## [Exercise goal]
Each line below containing the word "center" needs to be shown.

Stored entries:
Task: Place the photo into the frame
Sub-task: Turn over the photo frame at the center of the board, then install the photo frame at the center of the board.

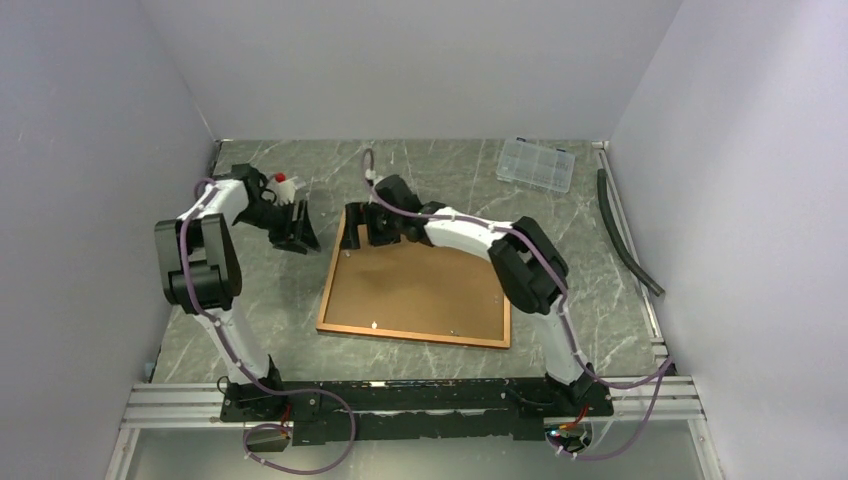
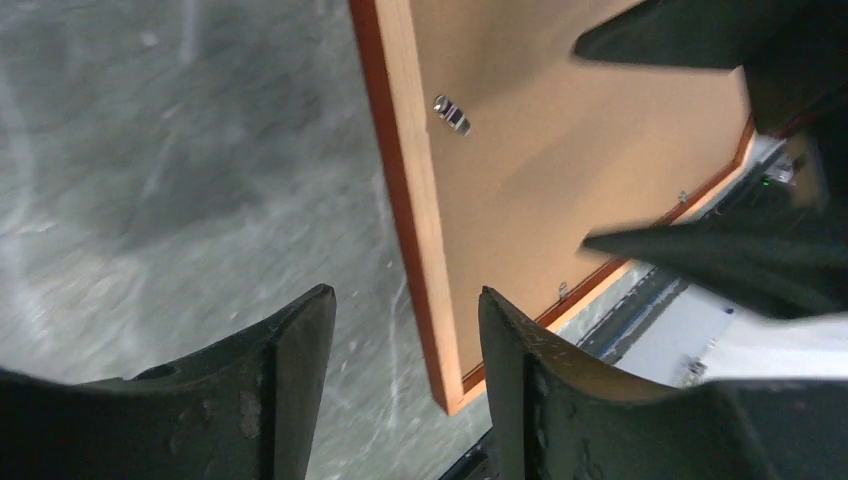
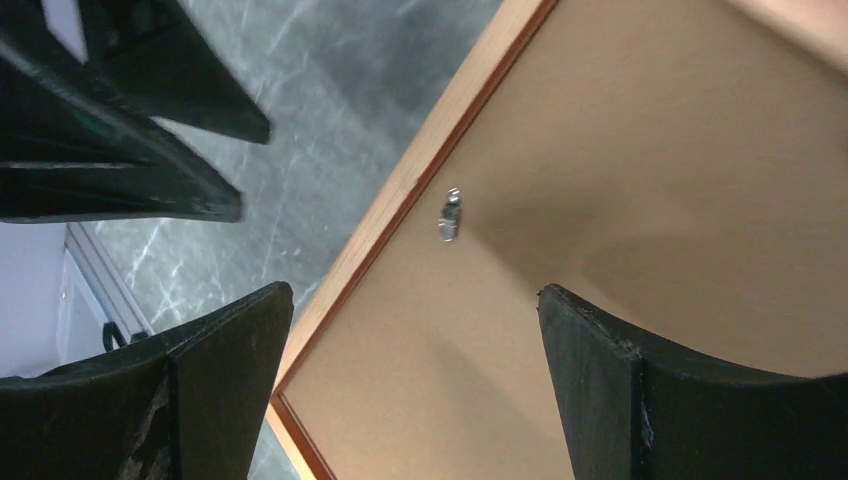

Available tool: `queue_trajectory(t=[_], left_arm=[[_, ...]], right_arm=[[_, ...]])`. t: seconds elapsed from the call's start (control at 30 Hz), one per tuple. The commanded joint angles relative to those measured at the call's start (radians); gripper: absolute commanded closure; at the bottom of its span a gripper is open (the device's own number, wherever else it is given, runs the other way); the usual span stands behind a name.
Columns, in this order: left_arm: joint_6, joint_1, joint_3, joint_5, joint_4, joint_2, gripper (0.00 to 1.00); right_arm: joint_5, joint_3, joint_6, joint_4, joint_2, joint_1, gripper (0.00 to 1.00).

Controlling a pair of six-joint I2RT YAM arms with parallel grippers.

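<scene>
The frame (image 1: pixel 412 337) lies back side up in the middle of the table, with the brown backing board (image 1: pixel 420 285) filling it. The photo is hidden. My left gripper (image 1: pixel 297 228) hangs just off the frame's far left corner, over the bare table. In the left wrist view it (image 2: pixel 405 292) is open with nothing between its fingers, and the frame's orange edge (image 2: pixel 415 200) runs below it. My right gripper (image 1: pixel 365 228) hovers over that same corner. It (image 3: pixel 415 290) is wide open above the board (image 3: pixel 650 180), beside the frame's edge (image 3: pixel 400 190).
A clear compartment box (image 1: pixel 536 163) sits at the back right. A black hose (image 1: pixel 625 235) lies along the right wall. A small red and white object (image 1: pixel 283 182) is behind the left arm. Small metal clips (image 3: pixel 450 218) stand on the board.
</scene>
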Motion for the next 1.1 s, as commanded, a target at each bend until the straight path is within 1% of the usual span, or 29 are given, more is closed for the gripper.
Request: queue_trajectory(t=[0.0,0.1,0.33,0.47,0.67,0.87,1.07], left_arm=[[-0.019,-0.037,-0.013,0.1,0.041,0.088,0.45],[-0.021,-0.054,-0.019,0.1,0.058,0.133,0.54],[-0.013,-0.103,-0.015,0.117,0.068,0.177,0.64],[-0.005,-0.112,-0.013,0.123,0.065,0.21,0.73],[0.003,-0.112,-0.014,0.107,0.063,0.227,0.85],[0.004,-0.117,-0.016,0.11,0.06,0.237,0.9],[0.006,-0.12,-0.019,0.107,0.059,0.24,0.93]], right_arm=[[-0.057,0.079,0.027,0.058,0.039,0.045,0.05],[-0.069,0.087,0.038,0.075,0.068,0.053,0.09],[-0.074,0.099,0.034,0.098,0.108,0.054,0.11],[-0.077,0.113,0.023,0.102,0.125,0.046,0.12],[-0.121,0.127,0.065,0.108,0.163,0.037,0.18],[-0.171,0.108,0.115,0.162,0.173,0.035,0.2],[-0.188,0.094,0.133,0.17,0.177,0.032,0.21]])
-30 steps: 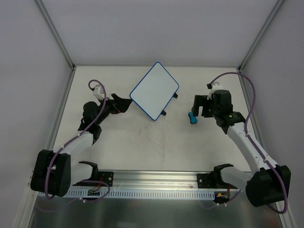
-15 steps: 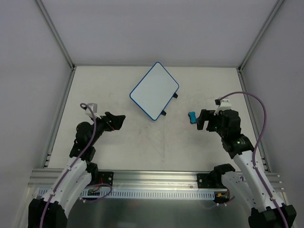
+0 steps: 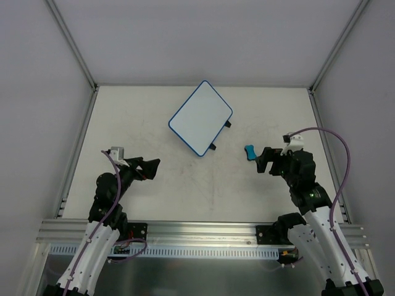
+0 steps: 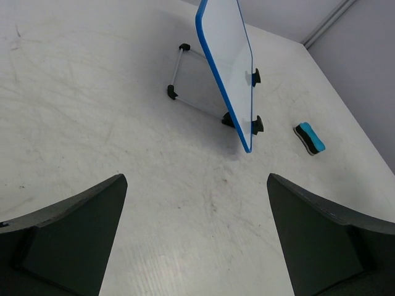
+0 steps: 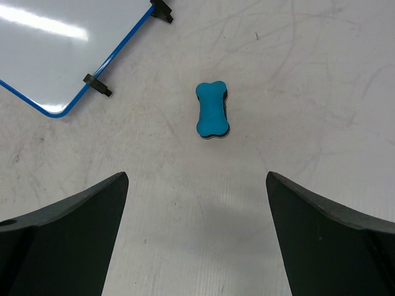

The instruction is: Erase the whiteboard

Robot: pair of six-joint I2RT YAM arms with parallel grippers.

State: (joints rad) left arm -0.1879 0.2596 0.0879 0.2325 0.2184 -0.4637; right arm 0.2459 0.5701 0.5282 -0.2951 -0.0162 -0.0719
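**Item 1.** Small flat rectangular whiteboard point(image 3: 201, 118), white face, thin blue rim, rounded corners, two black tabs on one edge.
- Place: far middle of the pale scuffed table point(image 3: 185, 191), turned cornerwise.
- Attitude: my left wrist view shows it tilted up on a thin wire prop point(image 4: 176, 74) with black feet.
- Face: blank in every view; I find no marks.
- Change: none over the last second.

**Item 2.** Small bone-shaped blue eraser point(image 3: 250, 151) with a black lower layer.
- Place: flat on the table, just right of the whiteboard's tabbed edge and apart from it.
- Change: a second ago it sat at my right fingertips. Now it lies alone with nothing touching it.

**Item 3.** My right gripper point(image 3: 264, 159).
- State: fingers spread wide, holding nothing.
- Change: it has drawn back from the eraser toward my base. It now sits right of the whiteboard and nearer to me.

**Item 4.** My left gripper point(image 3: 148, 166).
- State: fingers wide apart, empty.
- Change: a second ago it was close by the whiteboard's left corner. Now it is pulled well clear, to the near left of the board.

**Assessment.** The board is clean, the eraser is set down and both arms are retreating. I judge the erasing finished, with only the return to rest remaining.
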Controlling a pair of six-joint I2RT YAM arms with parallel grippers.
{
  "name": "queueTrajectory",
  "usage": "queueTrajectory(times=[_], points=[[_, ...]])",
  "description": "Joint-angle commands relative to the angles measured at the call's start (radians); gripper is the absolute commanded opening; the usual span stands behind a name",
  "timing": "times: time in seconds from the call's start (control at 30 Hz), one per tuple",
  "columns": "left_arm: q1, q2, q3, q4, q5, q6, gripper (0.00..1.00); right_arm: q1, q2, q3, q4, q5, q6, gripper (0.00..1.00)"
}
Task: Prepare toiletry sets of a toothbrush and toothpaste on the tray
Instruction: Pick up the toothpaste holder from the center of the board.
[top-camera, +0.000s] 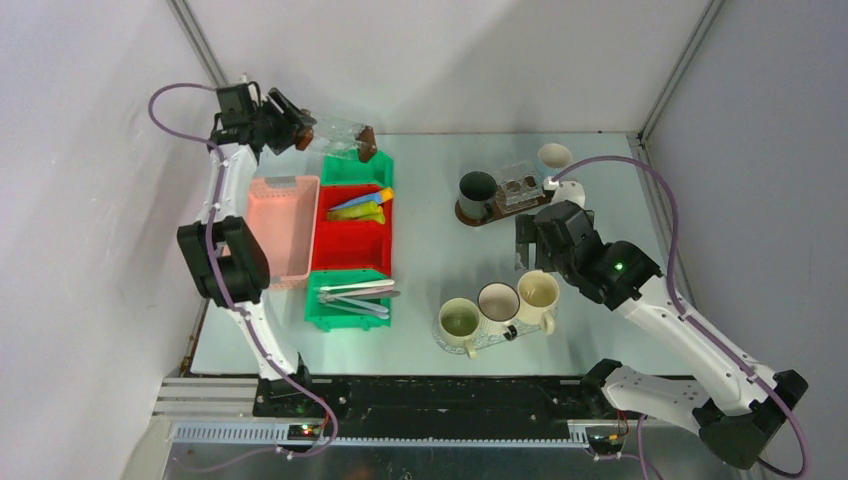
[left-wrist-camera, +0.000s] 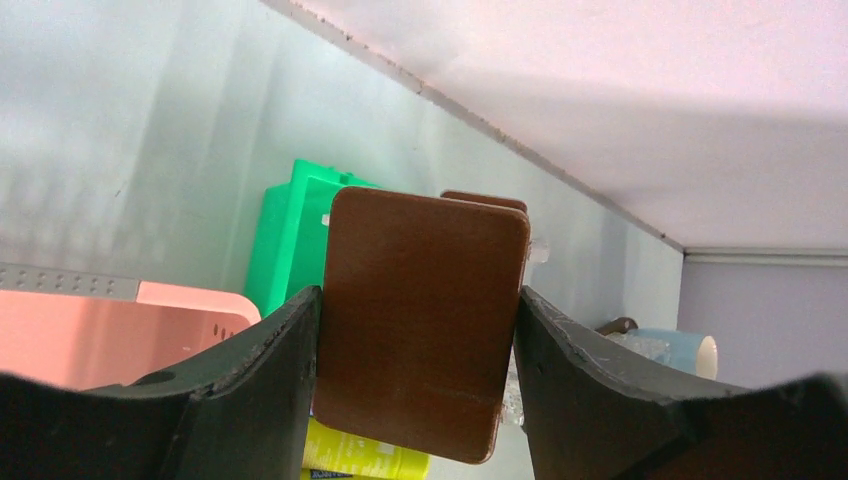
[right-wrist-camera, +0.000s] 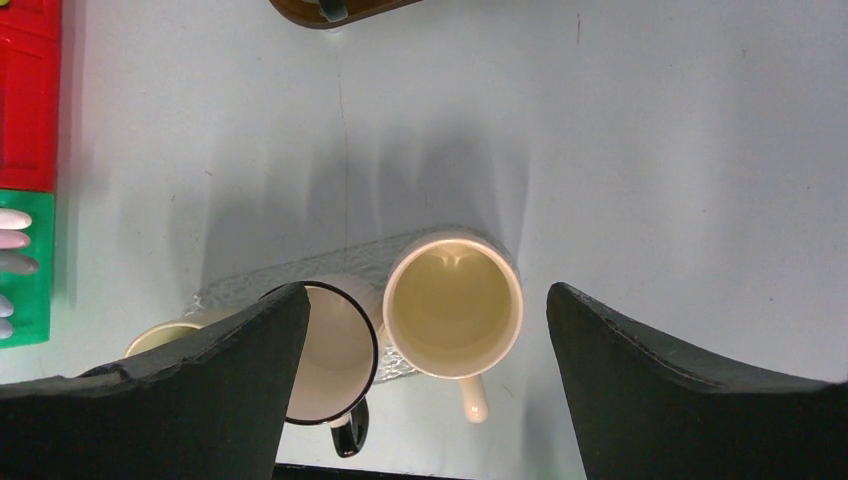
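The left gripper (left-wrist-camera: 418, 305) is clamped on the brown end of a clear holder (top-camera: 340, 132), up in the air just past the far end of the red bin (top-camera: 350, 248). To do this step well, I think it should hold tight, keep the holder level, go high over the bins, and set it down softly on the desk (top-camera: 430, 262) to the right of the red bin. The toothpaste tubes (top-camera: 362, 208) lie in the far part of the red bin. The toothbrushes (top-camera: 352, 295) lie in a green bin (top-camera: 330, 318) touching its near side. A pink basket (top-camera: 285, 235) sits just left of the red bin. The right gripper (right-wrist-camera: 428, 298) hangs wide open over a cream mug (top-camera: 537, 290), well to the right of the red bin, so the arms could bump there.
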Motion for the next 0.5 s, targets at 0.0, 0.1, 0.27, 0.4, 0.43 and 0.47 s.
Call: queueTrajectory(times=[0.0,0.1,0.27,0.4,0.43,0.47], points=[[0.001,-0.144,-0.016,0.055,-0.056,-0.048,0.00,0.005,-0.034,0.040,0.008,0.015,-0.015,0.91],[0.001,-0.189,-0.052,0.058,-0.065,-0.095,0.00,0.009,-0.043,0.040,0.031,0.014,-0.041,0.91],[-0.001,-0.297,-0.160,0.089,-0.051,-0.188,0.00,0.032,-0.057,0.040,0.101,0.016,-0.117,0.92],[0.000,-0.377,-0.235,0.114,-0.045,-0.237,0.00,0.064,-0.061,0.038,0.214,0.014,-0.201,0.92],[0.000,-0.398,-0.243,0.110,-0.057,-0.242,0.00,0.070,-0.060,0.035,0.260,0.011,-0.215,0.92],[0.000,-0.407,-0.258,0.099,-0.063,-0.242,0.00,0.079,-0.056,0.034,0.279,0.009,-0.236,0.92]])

## [Exercise solution]
Sub-task: Turn over the photo frame at the center of the board, then install the photo frame at the center of the board.
Instruction: Pick up the toothpaste holder from the center of the board.

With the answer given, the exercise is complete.